Speedup with shared memory

carpentries-incubator / lesson-gpu-programming

GPU Programming with Python and CUDA.

https://carpentries-incubator.github.io/lesson-gpu-programming/

Other

20 stars 12 forks source link

Speedup with shared memory #63

Closed isazi closed 1 year ago

isazi commented 2 years ago

Show how using shared memory helps speed up the histogram in the lesson material.

isazi commented 2 years ago

Looks like on the GPU we tested the code, the histogram is already fast enough without using shared memory.

isazi commented 2 years ago

It would be better to refactor the code to run all the versions one after the other on the same data.

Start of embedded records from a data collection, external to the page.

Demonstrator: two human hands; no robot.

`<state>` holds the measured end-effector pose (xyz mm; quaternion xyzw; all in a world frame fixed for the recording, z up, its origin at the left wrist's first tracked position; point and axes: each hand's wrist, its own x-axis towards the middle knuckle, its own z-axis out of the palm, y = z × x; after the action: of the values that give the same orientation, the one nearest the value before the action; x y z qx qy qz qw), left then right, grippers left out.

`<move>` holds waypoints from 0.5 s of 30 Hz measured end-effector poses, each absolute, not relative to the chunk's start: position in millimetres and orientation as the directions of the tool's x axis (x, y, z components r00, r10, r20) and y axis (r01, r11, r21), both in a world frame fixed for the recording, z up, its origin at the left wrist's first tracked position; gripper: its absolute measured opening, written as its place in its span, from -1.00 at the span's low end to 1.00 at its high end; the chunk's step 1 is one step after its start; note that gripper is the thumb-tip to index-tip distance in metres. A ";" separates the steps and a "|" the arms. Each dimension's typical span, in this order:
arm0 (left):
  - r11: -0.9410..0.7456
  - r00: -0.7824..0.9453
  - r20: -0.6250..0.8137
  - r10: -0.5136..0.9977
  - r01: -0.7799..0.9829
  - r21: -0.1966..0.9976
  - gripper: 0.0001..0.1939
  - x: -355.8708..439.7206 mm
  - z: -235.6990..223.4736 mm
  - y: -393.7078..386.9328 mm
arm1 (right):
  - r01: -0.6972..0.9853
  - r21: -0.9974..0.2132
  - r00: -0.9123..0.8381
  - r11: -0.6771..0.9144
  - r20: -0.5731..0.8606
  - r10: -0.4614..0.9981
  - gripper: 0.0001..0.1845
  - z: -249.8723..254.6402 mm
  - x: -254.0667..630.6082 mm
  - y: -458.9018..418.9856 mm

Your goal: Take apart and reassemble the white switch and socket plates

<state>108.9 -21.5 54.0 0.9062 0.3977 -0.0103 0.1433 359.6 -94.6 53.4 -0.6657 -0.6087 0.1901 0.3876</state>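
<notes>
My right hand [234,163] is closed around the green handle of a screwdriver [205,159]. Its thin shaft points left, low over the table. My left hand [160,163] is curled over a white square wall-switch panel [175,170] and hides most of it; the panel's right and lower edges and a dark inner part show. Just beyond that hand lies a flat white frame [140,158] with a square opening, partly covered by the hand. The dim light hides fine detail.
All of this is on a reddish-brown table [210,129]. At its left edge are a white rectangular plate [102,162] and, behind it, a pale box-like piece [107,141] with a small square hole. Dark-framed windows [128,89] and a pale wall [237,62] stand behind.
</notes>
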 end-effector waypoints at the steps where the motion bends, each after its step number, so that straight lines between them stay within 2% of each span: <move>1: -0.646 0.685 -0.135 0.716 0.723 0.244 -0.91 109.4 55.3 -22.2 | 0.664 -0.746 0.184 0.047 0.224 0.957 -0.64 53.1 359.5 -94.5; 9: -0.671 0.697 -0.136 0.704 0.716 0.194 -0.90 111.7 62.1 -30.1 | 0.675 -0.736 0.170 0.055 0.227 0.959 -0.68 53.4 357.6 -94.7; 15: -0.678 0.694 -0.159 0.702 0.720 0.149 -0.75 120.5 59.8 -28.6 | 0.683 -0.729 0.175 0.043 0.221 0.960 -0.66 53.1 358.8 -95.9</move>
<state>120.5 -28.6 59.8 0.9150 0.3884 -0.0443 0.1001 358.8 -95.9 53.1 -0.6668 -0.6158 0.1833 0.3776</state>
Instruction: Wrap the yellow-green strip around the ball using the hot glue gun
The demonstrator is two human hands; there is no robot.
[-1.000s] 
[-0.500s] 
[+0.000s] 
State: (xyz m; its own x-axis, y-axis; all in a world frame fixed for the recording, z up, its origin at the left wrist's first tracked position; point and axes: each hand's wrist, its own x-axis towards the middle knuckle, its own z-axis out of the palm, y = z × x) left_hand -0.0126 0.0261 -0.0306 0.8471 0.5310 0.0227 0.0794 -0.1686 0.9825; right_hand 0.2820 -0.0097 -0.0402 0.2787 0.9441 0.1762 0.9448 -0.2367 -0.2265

HannoSpreeuw commented 2 years ago

How do you define fast enough? Can you still achieve speedups from using shared memory with large enough histograms?

isazi commented 2 years ago

How do you define fast enough?

Not using shared memory seems faster than using shared memory on Google Colab. I need to investigate if this is because of measurement precision (runtime is very fast anyway), or because of something else.

Can you still achieve speedups from using shared memory with large enough histograms?

I am using 2ˆ20 input arrays, large enough for the CPU to take over a minute.

HannoSpreeuw commented 2 years ago

Wow. I did not expect that. What is the GPU runtime?

isazi commented 2 years ago

Few microseconds.

HannoSpreeuw commented 2 years ago

Okay. Yeah, a longer runtime would be somewhat better, would require even larger input.